PROBLEM DESCRIPTION
All entries must be repeated exactly. No picture should appear in the result.
■ ■ ■ ■ ■ ■ ■
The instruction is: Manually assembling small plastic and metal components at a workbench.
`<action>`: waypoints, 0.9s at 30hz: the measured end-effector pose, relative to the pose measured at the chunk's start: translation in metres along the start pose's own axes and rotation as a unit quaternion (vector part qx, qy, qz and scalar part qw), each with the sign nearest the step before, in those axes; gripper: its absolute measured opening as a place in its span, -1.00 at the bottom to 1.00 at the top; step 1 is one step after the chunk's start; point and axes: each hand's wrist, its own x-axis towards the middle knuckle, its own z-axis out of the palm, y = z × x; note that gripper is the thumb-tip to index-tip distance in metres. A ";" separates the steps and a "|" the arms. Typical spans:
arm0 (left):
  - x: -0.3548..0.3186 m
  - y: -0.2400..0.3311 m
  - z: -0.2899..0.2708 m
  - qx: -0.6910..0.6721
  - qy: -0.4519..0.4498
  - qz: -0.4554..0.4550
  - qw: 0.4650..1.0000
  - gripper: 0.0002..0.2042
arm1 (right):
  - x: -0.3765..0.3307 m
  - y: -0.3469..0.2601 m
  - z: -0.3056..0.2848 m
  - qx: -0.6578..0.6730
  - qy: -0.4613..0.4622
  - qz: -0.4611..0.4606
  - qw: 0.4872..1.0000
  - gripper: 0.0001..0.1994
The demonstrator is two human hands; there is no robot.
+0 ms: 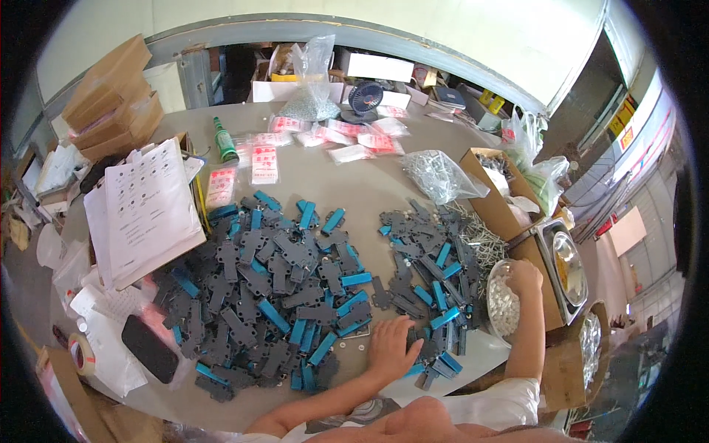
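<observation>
— Head view first: what are the hands doing?

— The left hand (391,345) lies flat, fingers spread and released, on the grey table (332,184) at the near edge of the smaller heap of grey and blue flat parts (428,273). Its fingertips touch the parts; it grips nothing that shows. The right hand (523,279) is curled over the rim of a clear bowl of small white pieces (502,304). Whether it pinches any of them cannot be told, since the fingers are turned away.

— So where do the parts sit against the hands?

— The smaller heap lies between the two hands. The larger heap (273,288) spreads to the left of the left hand, well apart from the right one.

— Anything hidden?

— The bowl's far side is covered by the right hand. A loose pile of metal screws (480,236) is partly tucked under the heap. Beyond it stand an open cardboard box (491,192) and a clear bag of hardware (436,173).

— And the far left?

— A sheaf of printed paper (144,210) lies there, with a black phone (149,347) nearer the table's front edge.
</observation>
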 end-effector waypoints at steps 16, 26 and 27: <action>-0.001 -0.001 0.002 -0.023 0.020 0.009 1.000 -0.60 | 0.180 -0.136 0.070 0.179 0.054 -0.210 0.960 -0.74; 0.001 -0.001 0.000 -0.016 0.024 0.019 0.999 -0.60 | 0.181 -0.135 0.052 0.110 -0.064 -0.295 0.947 -0.60; 0.001 0.000 0.001 -0.016 0.026 0.021 0.999 -0.60 | 0.185 -0.135 0.056 0.110 -0.064 -0.295 0.947 -0.60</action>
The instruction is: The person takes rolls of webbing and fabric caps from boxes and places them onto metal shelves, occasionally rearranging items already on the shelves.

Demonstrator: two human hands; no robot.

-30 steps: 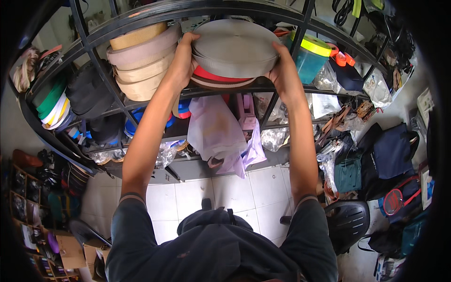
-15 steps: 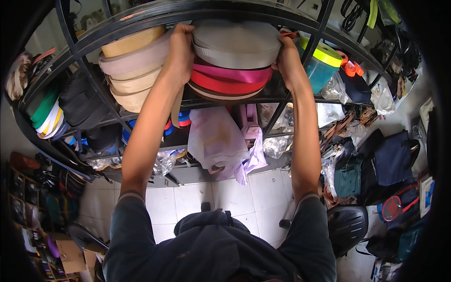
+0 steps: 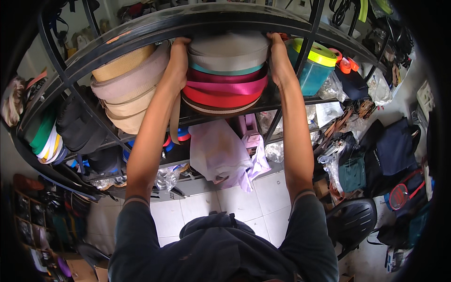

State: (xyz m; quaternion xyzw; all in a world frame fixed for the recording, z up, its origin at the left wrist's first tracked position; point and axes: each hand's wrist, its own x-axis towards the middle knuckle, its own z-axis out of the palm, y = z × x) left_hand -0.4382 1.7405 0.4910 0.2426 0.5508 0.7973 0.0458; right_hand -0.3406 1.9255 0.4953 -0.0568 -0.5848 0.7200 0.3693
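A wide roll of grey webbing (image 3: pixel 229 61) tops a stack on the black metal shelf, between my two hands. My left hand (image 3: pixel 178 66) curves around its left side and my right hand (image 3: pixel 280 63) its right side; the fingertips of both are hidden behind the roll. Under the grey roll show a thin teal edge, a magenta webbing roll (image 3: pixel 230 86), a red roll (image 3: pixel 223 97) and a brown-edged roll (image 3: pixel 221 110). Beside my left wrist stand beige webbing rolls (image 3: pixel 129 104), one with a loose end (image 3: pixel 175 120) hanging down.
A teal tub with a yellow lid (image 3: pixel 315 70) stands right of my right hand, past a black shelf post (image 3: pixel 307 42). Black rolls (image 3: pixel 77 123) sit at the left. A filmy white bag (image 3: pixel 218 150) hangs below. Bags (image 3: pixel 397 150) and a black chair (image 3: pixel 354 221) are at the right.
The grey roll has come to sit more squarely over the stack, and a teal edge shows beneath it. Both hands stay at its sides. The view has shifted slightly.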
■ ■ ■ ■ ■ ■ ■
RESULT FOR THIS TASK
The instruction is: Manually assembling small plastic and metal components at a workbench.
`<action>`: waypoints, 0.9s at 30hz: the measured end-effector pose, relative to the pose measured at the chunk's start: translation in metres along the start pose's own axes and rotation as a unit quaternion (vector part qx, qy, qz and scalar part qw), each with the sign nearest the step before, in those axes; gripper: its absolute measured opening as a place in its span, -1.00 at the bottom to 1.00 at the top; step 1 is one step after the chunk's start; point and axes: each hand's wrist, its own x-axis towards the middle knuckle, its own z-axis out of the palm, y = z × x; note that gripper is the thumb-tip to index-tip distance in metres. A ";" separates the steps and a "|" the arms. Typical spans:
arm0 (left):
  - x: -0.3548..0.3186 m
  - y: -0.2400..0.3311 m
  - z: -0.2899..0.2708 m
  - qx: -0.6910..0.6721
  - qy: -0.4519..0.4498
  - qz: -0.4554..0.4550
  - qw: 0.4650..1.0000
  - gripper: 0.0002..0.2042
arm1 (right):
  - x: -0.3765..0.3307 m
  - y: -0.3469..0.2601 m
  - z: -0.3056..0.2848 m
  - qx: -0.6578..0.6730
  - qy: -0.4613..0.4622
  - qz: -0.4611..0.4606
  - qw: 0.4872..1.0000
  - gripper: 0.0001..0.1994
The demonstrator is two human hands; there is no robot.
+0 ms: 
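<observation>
— Head view first: what are the hands doing?

— The left hand (391,345) lies flat, fingers spread and released, on the grey table (332,184) at the near edge of the smaller heap of grey and blue flat parts (428,273). Its fingertips touch the parts; it grips nothing that shows. The right hand (523,279) is curled over the rim of a clear bowl of small white pieces (502,304). Whether it pinches any of them cannot be told, since the fingers are turned away.

— So where do the parts sit against the hands?

— The smaller heap lies between the two hands. The larger heap (273,288) spreads to the left of the left hand, well apart from the right one.

— Anything hidden?

— The bowl's far side is covered by the right hand. A loose pile of metal screws (480,236) is partly tucked under the heap. Beyond it stand an open cardboard box (491,192) and a clear bag of hardware (436,173).

— And the far left?

— A sheaf of printed paper (144,210) lies there, with a black phone (149,347) nearer the table's front edge.
</observation>
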 end-effector waypoints at steps 16, 26 and 27: <action>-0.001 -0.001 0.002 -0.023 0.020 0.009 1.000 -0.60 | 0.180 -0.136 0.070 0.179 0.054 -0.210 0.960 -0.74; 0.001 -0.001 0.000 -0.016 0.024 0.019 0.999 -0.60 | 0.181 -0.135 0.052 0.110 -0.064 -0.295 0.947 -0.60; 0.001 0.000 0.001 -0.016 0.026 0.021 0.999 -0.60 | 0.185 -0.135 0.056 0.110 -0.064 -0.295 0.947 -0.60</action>
The instruction is: The person takes rolls of webbing and fabric caps from boxes and places them onto metal shelves, occasionally rearranging items already on the shelves.

Demonstrator: two human hands; no robot.

-30 steps: 
-15 steps: 
+0 steps: 

State: (xyz m; quaternion xyzw; all in a world frame fixed for the recording, z up, its origin at the left wrist's first tracked position; point and axes: each hand's wrist, its own x-axis towards the middle knuckle, its own z-axis out of the palm, y = z × x) left_hand -0.4382 1.7405 0.4910 0.2426 0.5508 0.7973 0.0458; right_hand -0.3406 1.9255 0.4953 -0.0568 -0.5848 0.7200 0.3693
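A wide roll of grey webbing (image 3: pixel 229 61) tops a stack on the black metal shelf, between my two hands. My left hand (image 3: pixel 178 66) curves around its left side and my right hand (image 3: pixel 280 63) its right side; the fingertips of both are hidden behind the roll. Under the grey roll show a thin teal edge, a magenta webbing roll (image 3: pixel 230 86), a red roll (image 3: pixel 223 97) and a brown-edged roll (image 3: pixel 221 110). Beside my left wrist stand beige webbing rolls (image 3: pixel 129 104), one with a loose end (image 3: pixel 175 120) hanging down.
A teal tub with a yellow lid (image 3: pixel 315 70) stands right of my right hand, past a black shelf post (image 3: pixel 307 42). Black rolls (image 3: pixel 77 123) sit at the left. A filmy white bag (image 3: pixel 218 150) hangs below. Bags (image 3: pixel 397 150) and a black chair (image 3: pixel 354 221) are at the right.
The grey roll has come to sit more squarely over the stack, and a teal edge shows beneath it. Both hands stay at its sides. The view has shifted slightly.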

This completes the answer to the exercise.